- Mercedes have protested 'against the classification established at the end of the Competition'
- During the GP, race control issued a message saying lapped cars would not be allowed to overtake
- They then said five lapped cars between Verstappen and Hamilton would be allowed to unlap themselves
Mercedes have lodged a protest against the final classification at the end of Sunday's Abu Dhabi Grand Prix that resulted in Red Bulls' Max Verstappen claiming victory in the race and claiming the World Drivers' Championship title, citing a breach of two regulations.
Mercedes have protested "against the classification established at the end of the Competition", relating to alleged breaches of Articles 48.8 and 48.12 of the FIA Sporting Regulations
Hamilton had looked the most likely to take that all-deciding win, enjoying a comfortable lead over Verstappen having commanded the race, when Nicholas Latifi crashed with six laps to go, triggering a Safety Car.
Red Bull called Verstappen into the pits and fitted him with soft tyres. Hamilton did not pit and remained on 38-lap-old hard tyres. The race resumed with one lap to go, with Verstappen holding a significant tyre advantage. He caught and passed the Mercedes driver to take victory, according to a report on the official website.
Within 30 minutes of the race ending, Mercedes launched two protests. One was "against the classification established at the end of the Competition, alleged breach of Article 48.12 of the 2021 FIA Formula One Sporting Regulations."
That rule reads: "If the clerk of the course considers it safe to do so, and the message 'LAPPED CARS MAY NOW OVERTAKE' has been sent to all Competitors via the official messaging system, any cars that have been lapped by the leader will be required to pass the cars on the lead lap and the Safety Car.
"This will only apply to cars that were lapped at the time they crossed the Line at the end of the lap during which they crossed the first Safety Car line for the second time after the Safety Car was deployed.

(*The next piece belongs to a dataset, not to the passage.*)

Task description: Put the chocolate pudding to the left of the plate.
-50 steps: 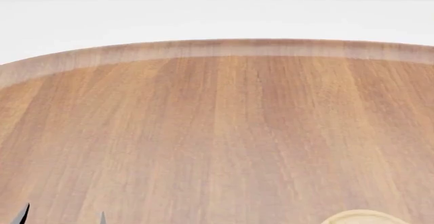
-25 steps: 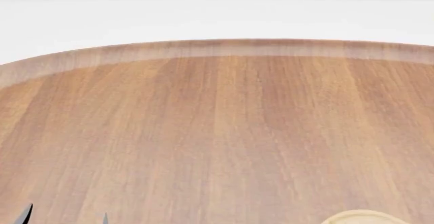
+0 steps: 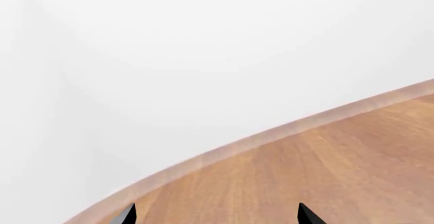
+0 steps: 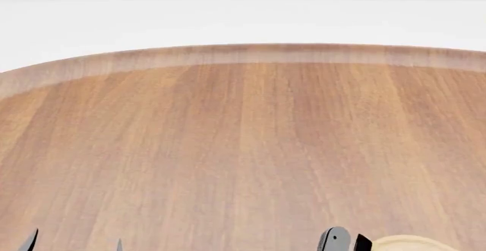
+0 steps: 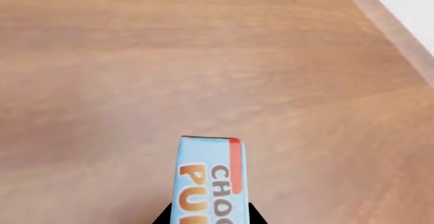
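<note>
Chocolate pudding is the job's object, but start big: the wooden surface fills the head view, the plate peeking at its near edge. The carton sits clamped in the right tool, above the surface. It looks light, stiff, smooth-sided, so grip the flat faces. The left tool is spread wide, empty.

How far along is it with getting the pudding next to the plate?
Done: the right gripper has the chocolate pudding between its jaws. In hand: carrying it; a dark gripper part shows beside the plate in the head view. Left: setting it down left of the plate and letting go.
</note>
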Tool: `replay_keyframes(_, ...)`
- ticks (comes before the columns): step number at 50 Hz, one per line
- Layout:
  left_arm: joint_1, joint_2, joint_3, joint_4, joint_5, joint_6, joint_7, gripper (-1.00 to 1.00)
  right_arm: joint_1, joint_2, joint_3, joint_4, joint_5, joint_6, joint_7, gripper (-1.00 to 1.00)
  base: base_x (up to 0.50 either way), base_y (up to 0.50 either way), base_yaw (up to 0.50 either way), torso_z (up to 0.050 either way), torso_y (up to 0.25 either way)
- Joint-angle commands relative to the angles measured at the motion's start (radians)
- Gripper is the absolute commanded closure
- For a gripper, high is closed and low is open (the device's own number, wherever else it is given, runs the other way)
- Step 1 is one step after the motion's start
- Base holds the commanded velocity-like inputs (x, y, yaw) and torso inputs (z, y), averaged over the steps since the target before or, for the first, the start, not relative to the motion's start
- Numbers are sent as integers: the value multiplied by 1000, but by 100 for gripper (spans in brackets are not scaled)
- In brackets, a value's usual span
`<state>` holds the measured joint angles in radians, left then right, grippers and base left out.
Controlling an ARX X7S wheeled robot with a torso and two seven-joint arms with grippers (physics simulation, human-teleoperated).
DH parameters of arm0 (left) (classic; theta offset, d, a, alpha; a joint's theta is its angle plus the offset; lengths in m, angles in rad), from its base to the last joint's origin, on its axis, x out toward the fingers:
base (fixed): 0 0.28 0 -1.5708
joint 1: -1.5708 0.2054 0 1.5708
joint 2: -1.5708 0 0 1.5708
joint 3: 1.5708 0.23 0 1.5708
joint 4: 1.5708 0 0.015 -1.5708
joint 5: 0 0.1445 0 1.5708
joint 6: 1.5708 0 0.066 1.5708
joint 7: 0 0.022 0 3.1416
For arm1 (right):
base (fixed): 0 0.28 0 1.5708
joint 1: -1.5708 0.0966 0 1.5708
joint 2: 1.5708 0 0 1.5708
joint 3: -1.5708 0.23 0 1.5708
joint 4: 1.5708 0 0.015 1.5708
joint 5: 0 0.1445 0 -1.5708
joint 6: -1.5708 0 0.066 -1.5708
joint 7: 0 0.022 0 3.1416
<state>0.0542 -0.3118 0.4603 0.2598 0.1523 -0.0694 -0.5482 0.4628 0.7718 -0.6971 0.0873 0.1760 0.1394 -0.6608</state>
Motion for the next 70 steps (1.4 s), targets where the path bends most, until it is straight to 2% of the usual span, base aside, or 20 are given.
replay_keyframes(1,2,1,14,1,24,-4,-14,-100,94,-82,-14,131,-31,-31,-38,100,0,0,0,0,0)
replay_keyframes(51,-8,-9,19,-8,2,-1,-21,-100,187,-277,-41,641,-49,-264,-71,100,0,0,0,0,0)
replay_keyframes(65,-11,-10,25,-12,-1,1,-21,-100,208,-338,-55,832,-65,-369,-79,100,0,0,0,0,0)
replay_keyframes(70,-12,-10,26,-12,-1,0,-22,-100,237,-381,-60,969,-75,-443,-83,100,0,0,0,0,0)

"Having overtaken the cars on the lead lap and the Safety Car these cars should then proceed around the track at an appropriate speed, without overtaking, and make every effort to take up position at the back of the line of cars behind the Safety Car.
"Whilst they are overtaking, and in order to ensure this may be carried out safely, the cars on the lead lap must always stay on the racing line unless deviating from it is unavoidable.
"Unless the clerk of the course considers the presence of the Safety Car is still necessary, once the last lapped car has passed the leader the Safety Car will return to the pits at the end of the following lap.
"If the clerk of the course considers track conditions are unsuitable for overtaking the message 'OVERTAKING WILL NOT BE PERMITTED' will be sent to all Competitors via the official messaging system."
During the race, initially, race control issued a message saying lapped cars would not be allowed to overtake. At the time, five cars were between Hamilton and Verstappen.
They then said those five cars would be allowed to unlap themselves. By the time racing got underway, there was just one racing lap left - which was enough for Verstappen to catch and pass Hamilton to win.
The second protest is regarding the alleged breach of Article 48.8 of the Sporting Regulations. This rule says "no driver may overtake another car on the track, including the Safety Car, until he passes the Line (see Article 5.3) for the first time after the safety car has returned to the pits."
A spokesperson from Mercedes told the media: "As has no doubt been reported, we lodged a formal protest within the required 30 minute time window after the end of the race. We will not make any further comment on the detail of that until the hearing has been conducted."
Meanwhile, Red Bull Team Principal Christian Horner said: "We are disappointed there has been a protest, but we trust in the FIA."